Pas de solution avant la fin du mandat et de la mainmise iranienne


Serait-ce possible ? Ne serait-ce qu’un rêve lointain et irréalisable ?

Les élections législatives le 15 mai dernier ravivent une lueur d’espoir chez beaucoup de Libanais qui avaient condamné leur pays depuis la dégradation de la conjoncture économique en 2019. Certains se disent qu’il s’agirait probablement du début de la libération de l’emprise d’une classe politique corrompue, au pouvoir depuis la guerre civile. D’autres, plus sceptiques, pencheraient plutôt vers l’hypothèse d’une simple évolution, très loin encore d’un changement radical qui opérerait dans une conception idéale du Liban parfait. Si les avis divergent au sein de la population, toujours est-il qu’il est incontestable qu’un changement est visible et que le bloc de contestation ne fait qu’affirmer davantage sa présence sur la scène politique, aussi fragile soit-elle.

Mais comment cette dégringolade débute-t-elle ? Le 31 octobre 2016, le général Michel Aoun est élu président de la République suite à un accord avec les FL et le courant du Futur. Le début de ce mandat constitue une réelle rupture et retrace une nouvelle trajectoire au Liban qui demeure depuis voué à chuter. Le « deal » présidentiel apporte effondrement, pauvreté, détérioration économique, restriction des libertés et surtout l’isolement arabe et international.

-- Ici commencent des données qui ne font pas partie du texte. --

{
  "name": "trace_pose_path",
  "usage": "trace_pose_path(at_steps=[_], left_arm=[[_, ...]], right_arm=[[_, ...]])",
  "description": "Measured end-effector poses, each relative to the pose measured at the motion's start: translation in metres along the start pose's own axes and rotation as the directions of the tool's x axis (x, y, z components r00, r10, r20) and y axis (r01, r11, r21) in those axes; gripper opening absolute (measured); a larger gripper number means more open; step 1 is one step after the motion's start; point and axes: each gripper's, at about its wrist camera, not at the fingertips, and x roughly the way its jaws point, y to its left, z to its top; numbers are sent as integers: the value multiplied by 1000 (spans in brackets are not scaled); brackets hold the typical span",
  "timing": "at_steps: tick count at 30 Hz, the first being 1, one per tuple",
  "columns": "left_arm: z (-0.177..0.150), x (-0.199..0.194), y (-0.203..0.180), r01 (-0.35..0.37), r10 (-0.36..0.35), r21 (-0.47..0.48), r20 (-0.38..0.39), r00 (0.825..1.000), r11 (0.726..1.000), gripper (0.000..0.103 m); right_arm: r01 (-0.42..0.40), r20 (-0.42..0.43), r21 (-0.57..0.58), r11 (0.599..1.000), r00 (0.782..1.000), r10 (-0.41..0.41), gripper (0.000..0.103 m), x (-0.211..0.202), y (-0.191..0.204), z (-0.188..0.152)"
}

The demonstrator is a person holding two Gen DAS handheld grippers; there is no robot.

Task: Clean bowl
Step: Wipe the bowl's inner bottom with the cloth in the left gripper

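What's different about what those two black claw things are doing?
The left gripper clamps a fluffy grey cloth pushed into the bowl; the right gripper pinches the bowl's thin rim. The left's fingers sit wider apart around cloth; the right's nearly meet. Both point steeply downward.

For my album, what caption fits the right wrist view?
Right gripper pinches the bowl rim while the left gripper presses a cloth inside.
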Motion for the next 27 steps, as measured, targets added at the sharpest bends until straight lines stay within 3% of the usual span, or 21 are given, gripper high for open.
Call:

Il s’agit en d’autres termes d’un mandat qui rattache le Liban à l’Iran et ses armes illégales. Les instabilités politiques profondes opèrent dans le cadre de l’exercice du pouvoir par un chef de l’État allié à une milice bravant la souveraineté de l’État. Malgré les promesses non tenues du camp présidentiel et quatre gouvernements, le bout du tunnel n’est toujours pas visible et la chute inévitable se poursuit encore et encore...

Tout cela pousse la population libanaise à manifester son désir de changement, ce qui enclenche un soulèvement populaire le 17 octobre 2019. En fait, cette succession d’échecs depuis le début du mandat nourrit la fibre nationaliste d’une partie des Libanais qui veulent retrouver le Liban dont on rêve tous. Aujourd’hui, ce soulèvement populaire ne fait qu’affirmer davantage sa présence sur la scène politique, et notamment dans la composition parlementaire. Le manque d’organisation du bloc contestataire ne l’empêche cependant pas de remporter 13 sièges aux élections du 15 mai. Ces nouveaux députés sont chargés de redonner un nouveau souffle à l’idée de la reforme novatrice permettant de créer un nouveau Liban, libre, souverain et prospère.

Comme Martin Luther King en août 1963, « j’ai un rêve aujourd’hui » : je veux retrouver cette perception de mon pays idéal !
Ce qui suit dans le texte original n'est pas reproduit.